WHAT TO PRODUCE: Write out all of the data again, exactly as it reads.

DATA EXCERPT:
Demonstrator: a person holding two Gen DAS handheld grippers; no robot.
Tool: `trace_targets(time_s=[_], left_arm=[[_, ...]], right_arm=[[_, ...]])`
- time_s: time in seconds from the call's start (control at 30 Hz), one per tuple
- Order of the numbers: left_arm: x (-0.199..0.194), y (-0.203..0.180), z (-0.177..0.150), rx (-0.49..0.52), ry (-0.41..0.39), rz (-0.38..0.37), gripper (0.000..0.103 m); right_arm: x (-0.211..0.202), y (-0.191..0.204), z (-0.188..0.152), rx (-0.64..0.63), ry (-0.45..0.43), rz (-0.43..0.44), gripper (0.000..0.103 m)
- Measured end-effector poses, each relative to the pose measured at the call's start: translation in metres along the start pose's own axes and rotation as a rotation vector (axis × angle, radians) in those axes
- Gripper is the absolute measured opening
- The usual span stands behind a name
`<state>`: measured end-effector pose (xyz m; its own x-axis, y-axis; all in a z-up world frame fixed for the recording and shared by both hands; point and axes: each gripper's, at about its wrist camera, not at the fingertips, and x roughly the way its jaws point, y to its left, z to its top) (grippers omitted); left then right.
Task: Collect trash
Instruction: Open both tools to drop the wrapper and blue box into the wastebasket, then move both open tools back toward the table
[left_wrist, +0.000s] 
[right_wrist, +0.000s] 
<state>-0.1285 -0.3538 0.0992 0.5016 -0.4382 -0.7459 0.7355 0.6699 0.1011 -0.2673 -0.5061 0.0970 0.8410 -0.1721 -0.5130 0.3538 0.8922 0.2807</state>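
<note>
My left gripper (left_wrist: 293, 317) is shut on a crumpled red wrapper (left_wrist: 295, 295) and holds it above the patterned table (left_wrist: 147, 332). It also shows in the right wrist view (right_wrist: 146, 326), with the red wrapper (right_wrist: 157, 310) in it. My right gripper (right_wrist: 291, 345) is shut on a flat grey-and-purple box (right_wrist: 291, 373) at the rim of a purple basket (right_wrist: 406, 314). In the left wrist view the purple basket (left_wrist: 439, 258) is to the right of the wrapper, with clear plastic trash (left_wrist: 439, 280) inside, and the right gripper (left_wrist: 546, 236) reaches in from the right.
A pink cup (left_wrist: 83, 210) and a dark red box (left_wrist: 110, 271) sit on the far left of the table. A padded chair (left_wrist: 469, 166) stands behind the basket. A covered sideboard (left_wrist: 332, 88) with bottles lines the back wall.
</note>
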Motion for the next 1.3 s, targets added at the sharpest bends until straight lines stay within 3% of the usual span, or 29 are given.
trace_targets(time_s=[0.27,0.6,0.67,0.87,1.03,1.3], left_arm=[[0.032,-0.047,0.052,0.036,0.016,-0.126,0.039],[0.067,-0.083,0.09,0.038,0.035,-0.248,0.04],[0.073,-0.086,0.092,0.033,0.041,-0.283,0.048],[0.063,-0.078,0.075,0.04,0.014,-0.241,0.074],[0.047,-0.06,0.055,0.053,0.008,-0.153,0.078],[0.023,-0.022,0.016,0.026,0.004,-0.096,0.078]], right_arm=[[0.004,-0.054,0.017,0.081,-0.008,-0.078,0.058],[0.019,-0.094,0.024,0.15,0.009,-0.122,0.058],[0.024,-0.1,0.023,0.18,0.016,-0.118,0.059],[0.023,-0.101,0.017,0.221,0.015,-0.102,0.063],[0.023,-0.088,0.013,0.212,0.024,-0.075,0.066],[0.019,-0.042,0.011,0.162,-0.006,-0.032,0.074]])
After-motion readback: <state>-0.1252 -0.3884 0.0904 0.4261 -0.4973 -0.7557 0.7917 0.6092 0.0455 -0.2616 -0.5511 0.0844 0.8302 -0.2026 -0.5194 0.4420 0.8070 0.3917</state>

EXERCISE SOLUTION:
Demonstrator: a person holding two Gen DAS handheld grippers; no robot.
Tool: `trace_targets(time_s=[_], left_arm=[[_, ...]], right_arm=[[_, ...]])`
- time_s: time in seconds from the call's start (control at 30 Hz), one per tuple
- Order of the numbers: left_arm: x (-0.199..0.194), y (-0.203..0.180), z (-0.177..0.150), rx (-0.49..0.52), ry (-0.41..0.39), rz (-0.38..0.37), gripper (0.000..0.103 m); right_arm: x (-0.211..0.202), y (-0.191..0.204), z (-0.188..0.152), rx (-0.64..0.63), ry (-0.45..0.43), rz (-0.43..0.44), gripper (0.000..0.103 m)
- Measured end-effector poses, each relative to the pose measured at the call's start: translation in metres along the start pose's own axes and rotation as a rotation vector (axis × angle, radians) in those axes
- Gripper is the absolute measured opening
- The usual span stands behind a name
`<state>`: measured end-effector pose (xyz m; its own x-axis, y-axis; all in a z-up world frame fixed for the recording and shared by both hands; point and axes: each gripper's, at about its wrist camera, not at the fingertips, and x roughly the way its jaws point, y to its left, z to its top) (grippers omitted); left then right.
Task: Collect trash
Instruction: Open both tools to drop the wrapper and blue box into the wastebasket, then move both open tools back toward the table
[left_wrist, +0.000s] 
[right_wrist, +0.000s] 
<state>-0.1285 -0.3538 0.0992 0.5016 -0.4382 -0.7459 0.7355 0.6699 0.1011 -0.2673 -0.5061 0.0970 0.8410 -0.1721 -0.5130 0.3538 0.8922 0.2807</state>
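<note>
My left gripper (left_wrist: 293, 317) is shut on a crumpled red wrapper (left_wrist: 295, 295) and holds it above the patterned table (left_wrist: 147, 332). It also shows in the right wrist view (right_wrist: 146, 326), with the red wrapper (right_wrist: 157, 310) in it. My right gripper (right_wrist: 291, 345) is shut on a flat grey-and-purple box (right_wrist: 291, 373) at the rim of a purple basket (right_wrist: 406, 314). In the left wrist view the purple basket (left_wrist: 439, 258) is to the right of the wrapper, with clear plastic trash (left_wrist: 439, 280) inside, and the right gripper (left_wrist: 546, 236) reaches in from the right.
A pink cup (left_wrist: 83, 210) and a dark red box (left_wrist: 110, 271) sit on the far left of the table. A padded chair (left_wrist: 469, 166) stands behind the basket. A covered sideboard (left_wrist: 332, 88) with bottles lines the back wall.
</note>
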Motion for the next 1.3 s, targets added at the sharpest bends until straight lines stay within 3% of the usual span, or 29 are given.
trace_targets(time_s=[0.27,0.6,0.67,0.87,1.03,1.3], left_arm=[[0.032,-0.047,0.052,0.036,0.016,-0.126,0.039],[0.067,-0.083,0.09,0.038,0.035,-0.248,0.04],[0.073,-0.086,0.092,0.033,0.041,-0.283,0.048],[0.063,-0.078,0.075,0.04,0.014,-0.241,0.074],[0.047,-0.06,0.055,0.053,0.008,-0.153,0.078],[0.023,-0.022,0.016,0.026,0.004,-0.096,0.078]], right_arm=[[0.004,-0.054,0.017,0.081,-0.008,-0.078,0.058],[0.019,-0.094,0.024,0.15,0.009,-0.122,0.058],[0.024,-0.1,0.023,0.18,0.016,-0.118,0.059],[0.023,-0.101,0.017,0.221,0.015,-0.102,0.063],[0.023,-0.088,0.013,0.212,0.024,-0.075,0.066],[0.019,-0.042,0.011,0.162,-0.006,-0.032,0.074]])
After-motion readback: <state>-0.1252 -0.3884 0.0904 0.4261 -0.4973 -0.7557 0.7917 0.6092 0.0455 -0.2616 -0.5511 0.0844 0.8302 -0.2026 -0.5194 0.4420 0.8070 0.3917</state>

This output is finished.